> **The task**: Take the data below and filter it for lines containing the word "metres"; show each line found.

> **Collected data**:
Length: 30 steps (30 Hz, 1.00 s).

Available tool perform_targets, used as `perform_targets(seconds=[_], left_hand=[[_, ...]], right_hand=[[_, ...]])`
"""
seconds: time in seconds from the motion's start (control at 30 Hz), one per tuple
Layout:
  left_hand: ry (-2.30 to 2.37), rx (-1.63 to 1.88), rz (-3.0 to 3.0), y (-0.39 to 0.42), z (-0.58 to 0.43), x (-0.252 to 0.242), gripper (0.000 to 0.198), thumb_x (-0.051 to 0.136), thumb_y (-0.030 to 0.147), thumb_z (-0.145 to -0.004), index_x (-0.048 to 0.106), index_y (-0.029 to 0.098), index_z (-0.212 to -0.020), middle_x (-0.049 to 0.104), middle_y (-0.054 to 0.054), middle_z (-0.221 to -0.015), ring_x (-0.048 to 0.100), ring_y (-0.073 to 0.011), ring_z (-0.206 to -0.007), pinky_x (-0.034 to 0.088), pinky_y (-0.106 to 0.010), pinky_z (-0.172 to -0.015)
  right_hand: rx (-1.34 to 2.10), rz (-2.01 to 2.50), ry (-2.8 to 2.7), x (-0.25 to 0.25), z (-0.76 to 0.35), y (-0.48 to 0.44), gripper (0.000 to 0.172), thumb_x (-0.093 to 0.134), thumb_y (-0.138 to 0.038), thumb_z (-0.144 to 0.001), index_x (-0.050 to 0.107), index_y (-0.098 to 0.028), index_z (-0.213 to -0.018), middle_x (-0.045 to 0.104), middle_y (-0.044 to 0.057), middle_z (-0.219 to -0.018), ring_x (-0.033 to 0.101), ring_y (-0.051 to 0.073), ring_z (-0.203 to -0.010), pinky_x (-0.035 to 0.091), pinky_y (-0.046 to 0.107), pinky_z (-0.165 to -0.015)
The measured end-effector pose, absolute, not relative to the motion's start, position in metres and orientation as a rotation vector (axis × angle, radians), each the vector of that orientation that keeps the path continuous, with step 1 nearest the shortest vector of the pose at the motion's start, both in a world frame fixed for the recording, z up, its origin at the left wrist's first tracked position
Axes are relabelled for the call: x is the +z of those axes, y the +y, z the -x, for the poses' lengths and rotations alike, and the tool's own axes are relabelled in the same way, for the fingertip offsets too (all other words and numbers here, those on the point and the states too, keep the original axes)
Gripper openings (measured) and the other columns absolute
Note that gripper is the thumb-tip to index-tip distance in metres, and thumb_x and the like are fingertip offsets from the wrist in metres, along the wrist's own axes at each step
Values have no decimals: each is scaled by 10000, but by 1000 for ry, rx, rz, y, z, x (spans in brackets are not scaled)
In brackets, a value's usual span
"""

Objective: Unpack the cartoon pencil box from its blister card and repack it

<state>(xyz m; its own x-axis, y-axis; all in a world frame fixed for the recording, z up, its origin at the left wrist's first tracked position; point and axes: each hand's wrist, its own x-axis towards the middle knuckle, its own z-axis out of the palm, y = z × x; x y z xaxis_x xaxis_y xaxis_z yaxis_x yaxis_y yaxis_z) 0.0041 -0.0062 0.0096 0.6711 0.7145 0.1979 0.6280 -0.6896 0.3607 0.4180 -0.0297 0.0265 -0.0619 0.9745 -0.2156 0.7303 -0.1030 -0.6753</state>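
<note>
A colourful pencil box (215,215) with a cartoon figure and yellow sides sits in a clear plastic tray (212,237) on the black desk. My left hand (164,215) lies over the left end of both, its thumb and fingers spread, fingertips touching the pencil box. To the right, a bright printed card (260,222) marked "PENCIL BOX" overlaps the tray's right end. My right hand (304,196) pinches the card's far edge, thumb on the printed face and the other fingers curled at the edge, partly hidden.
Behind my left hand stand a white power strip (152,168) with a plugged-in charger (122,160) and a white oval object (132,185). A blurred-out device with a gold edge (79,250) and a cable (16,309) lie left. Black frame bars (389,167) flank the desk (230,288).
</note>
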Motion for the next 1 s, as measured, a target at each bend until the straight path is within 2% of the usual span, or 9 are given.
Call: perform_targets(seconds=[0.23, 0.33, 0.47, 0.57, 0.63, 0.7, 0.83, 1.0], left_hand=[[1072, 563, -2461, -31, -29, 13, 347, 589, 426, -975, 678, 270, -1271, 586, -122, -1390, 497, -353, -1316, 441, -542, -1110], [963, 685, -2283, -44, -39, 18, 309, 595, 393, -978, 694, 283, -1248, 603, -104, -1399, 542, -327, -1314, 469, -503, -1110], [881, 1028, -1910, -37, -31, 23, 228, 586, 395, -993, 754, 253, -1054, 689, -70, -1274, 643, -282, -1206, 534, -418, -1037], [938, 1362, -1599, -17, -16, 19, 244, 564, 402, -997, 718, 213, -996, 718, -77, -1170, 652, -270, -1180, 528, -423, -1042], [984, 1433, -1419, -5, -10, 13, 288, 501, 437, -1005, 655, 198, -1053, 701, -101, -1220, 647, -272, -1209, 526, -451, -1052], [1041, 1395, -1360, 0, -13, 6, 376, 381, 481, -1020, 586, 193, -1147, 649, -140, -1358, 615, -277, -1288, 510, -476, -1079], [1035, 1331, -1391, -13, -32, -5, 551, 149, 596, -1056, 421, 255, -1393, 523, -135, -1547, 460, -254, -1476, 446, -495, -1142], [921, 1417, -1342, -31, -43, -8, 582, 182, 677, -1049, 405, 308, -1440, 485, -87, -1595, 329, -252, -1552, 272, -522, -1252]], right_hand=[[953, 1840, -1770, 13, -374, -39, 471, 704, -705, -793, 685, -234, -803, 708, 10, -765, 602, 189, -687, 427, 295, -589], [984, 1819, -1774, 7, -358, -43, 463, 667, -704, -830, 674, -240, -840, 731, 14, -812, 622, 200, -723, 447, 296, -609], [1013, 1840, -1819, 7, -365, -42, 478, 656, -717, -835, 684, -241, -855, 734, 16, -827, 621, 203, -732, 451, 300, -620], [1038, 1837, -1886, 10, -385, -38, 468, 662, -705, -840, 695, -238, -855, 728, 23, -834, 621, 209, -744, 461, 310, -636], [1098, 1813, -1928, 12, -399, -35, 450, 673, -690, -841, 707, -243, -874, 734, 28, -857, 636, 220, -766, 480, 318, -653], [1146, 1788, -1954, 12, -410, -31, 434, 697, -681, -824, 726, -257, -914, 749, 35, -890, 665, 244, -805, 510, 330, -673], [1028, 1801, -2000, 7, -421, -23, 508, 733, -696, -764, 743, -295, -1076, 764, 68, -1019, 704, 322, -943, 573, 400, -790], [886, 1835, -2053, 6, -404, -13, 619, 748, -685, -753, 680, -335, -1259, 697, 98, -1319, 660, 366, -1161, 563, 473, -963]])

> **Answer box**:
The measured end-effector pose, absolute, not relative to the motion's start, position in metres and orientation as a rotation vector (axis × angle, radians), each the vector of that orientation that keeps the path continuous, with step 1 nearest the shortest vector of the pose at the motion's start, both in a world frame fixed for the recording, z up, its origin at the left wrist's first tracked position
Note that gripper is the thumb-tip to index-tip distance in metres, and thumb_x and the like are fingertip offsets from the wrist in metres, along the wrist's own axes at each step

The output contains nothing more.